La Serie B vuole cambiare in corsa e fare retrocedere solo tre squadre in questo campionato, invece che quattro. Il motivo? Tornare al più presto a 22 squadre e non a 20 come adesso.
Ieri c'è stata l'Assemblea e questo è stato il comunicato che ne è scaturito. Volontà chiarissima.

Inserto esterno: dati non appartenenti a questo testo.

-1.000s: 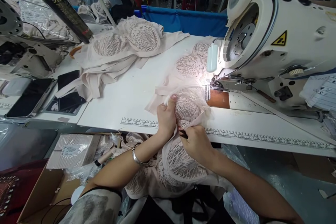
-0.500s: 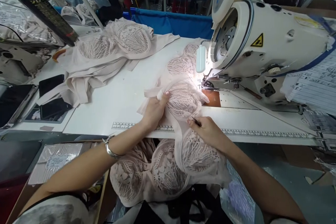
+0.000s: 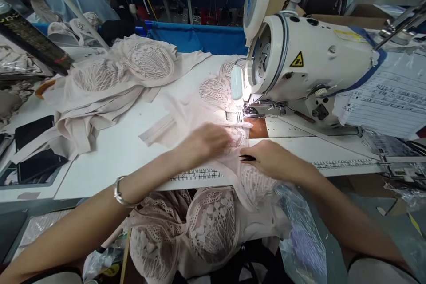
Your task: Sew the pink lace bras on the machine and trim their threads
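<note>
Lace bras in pale pink run joined from the sewing machine's needle area down over the table's front edge. My left hand [image 3: 213, 142], smeared by motion, is over the lace bra [image 3: 238, 135] just in front of the needle; its fingers cannot be made out. My right hand [image 3: 269, 157] is closed around small black thread snips [image 3: 248, 158], whose dark points face left beside the fabric. The sewing machine [image 3: 309, 60] has its lamp lit over the needle. Another lace bra [image 3: 213, 222] hangs over my lap.
A pile of pale bras [image 3: 146, 62] with loose straps lies on the left of the white table [image 3: 109, 164]. Dark phone-like objects [image 3: 36, 131] are at far left. A printed ruler [image 3: 346, 164] runs along the front edge. A handwritten paper [image 3: 382, 93] hangs from the machine.
My left hand has moved right and slightly down across the bra, and the fabric near the needle has shifted and blurred. The whole view has turned, sliding the machine leftward. The snips stay in my right hand.
</note>
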Motion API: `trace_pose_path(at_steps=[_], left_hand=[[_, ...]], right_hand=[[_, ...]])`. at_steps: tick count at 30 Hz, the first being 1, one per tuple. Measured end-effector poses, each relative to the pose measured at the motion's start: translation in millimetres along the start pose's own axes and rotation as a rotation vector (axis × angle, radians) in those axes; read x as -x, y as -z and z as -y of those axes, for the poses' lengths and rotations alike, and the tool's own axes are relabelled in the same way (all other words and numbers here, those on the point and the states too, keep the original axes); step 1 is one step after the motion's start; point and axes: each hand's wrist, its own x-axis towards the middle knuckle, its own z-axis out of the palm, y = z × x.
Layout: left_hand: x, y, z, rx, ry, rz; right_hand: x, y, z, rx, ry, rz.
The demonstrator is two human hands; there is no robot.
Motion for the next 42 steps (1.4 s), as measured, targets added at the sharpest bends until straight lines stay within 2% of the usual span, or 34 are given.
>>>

"Attesa l’irrazionalità del disallineamento rappresentato dall’attuale format con quattro retrocessioni e tre promozioni, che non garantisce stabilità al sistema e capacità di programmazione politica per la Lega Serie B, costituendo un unicum nel panorama calcistico, l’Assemblea ha deliberato, secondo la previsione dell’articolo 49 comma 4 delle Noif, con 19 votanti (18 favorevoli e il voto contrario della Salernitana) il numero di squadre partecipanti al campionato 2021/2022 fissandolo a 21 in conseguenza di tre promozioni in A (due dirette e una mediante playoff) e tre retrocessioni in Lega Pro (due dirette e la terza con la disputa dei playout) nel campionato in corso".
Così facendo, in attesa della decisione della FIGC, si passerebbe a 21 squadre la prossima stagione, per poi tornare a 22 tra due anni. In stand-by invece il progetto del VAR in cadetteria, che probabilmente sarà attuato solo dai play-off/out in poi.
"Circa il VAR, l’Assemblea ha preso atto che nonostante l’approvazione dei costi da parte dei club della Serie B, le autorizzazioni della Fifa e la disponibilità del provider Hawk eye, a causa della situazione pandemica che non assicura un numero sufficiente di arbitri da designare il progetto partirà solo con i playoff/playout".